I never get any further than that... arty:


----------



## Pointgold (Jun 6, 2007)

SunGold said:


> Here's a few more photos. She's cute, but I agree with the leg. I'm hoping it's just the age - she's from a repeat breeding and we had good leg with the first litter.


ARRRG! Stacking babies... :doh:The first pic here makes her look like she falls away at the croup, but the second one looks like her tailset is very high!

Get her really, really tired, and when she passes out and is laying on her side, move her around so she looks stacked, and take a picture of her looking straight down - it'll look like she is stacked and standing. !!!!! LOL


----------



## olik (Apr 13, 2008)

Pudden said:


> *puppy = cute*
> 
> I never get any further than that... arty:


me too,cute fur ball !


----------



## SunGold (Feb 27, 2007)

Pointgold said:


> ARRRG! Stacking babies... :doh:The first pic here makes her look like she falls away at the croup, but the second one looks like her tailset is very high!
> 
> Get her really, really tired, and when she passes out and is laying on her side, move her around so she looks stacked, and take a picture of her looking straight down - it'll look like she is stacked and standing. !!!!! LOL


LOL! It's so hard to get a decent stacked photo of a baby! Especially these - they do not like to stand still!


----------



## Scubasteve198 (Jun 9, 2008)

My first thought was, I like more stop also.


----------



## Tahnee GR (Aug 26, 2006)

Pointgold said:


> ARRRG! Stacking babies... :doh:The first pic here makes her look like she falls away at the croup, but the second one looks like her tailset is very high!
> 
> Get her really, really tired, and when she passes out and is laying on her side, move her around so she looks stacked, and take a picture of her looking straight down - it'll look like she is stacked and standing. !!!!! LOL


I'm trying that the next time I have to do stacked pics of babies!

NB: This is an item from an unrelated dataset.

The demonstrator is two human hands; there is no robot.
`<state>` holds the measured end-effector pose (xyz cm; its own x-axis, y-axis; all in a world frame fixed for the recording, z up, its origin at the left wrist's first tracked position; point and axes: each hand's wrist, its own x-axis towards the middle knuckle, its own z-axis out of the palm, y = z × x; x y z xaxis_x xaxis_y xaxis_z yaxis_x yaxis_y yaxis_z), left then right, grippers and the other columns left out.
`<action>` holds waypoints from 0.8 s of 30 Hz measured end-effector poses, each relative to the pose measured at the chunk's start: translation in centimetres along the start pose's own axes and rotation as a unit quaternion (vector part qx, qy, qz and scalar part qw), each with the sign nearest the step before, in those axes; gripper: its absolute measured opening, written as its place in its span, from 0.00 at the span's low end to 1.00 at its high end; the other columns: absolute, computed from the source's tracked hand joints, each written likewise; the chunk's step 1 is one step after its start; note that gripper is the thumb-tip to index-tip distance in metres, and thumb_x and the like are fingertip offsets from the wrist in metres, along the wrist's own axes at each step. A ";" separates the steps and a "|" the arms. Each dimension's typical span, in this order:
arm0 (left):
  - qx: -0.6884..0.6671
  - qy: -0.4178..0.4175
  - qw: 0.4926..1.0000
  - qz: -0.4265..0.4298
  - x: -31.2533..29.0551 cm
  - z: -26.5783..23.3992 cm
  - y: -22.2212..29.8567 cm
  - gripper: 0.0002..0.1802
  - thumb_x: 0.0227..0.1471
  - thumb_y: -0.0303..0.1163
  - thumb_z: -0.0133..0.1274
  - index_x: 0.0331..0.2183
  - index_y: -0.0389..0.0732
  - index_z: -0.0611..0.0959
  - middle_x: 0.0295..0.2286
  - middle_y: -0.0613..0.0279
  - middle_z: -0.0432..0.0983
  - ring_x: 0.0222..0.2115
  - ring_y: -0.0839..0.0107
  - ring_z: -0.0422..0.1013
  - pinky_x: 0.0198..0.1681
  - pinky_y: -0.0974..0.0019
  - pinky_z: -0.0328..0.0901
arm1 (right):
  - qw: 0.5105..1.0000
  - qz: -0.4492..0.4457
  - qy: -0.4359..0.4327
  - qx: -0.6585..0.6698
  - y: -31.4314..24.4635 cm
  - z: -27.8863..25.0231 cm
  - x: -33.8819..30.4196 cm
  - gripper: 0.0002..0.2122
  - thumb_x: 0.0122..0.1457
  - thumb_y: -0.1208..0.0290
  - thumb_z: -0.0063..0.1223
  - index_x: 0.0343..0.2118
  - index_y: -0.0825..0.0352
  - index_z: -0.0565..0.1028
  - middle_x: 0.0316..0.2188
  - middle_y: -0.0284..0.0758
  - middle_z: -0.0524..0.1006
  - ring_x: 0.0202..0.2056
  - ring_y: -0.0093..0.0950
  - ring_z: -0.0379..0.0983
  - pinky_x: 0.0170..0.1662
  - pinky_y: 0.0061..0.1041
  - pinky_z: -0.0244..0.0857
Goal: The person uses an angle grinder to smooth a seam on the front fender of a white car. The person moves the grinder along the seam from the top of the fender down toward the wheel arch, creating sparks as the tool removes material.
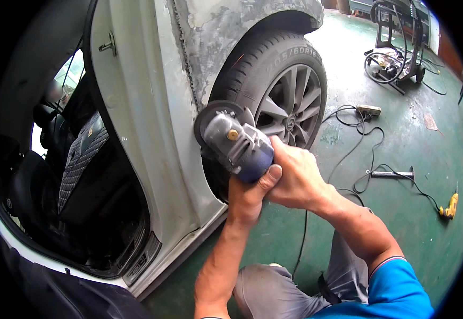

My advice is just to keep practicing, and then let us see pics at 7 and 8 weeks


----------



## AquaClaraCanines (Mar 5, 2006)

My first thought is... OMG CUTE lol

Can we see her in a couple of weeks?


----------



## HovawartMom (Aug 10, 2006)

She's gorgeous coat and is way too cute for her own good!!.


----------



## MurphyTeller (Sep 28, 2008)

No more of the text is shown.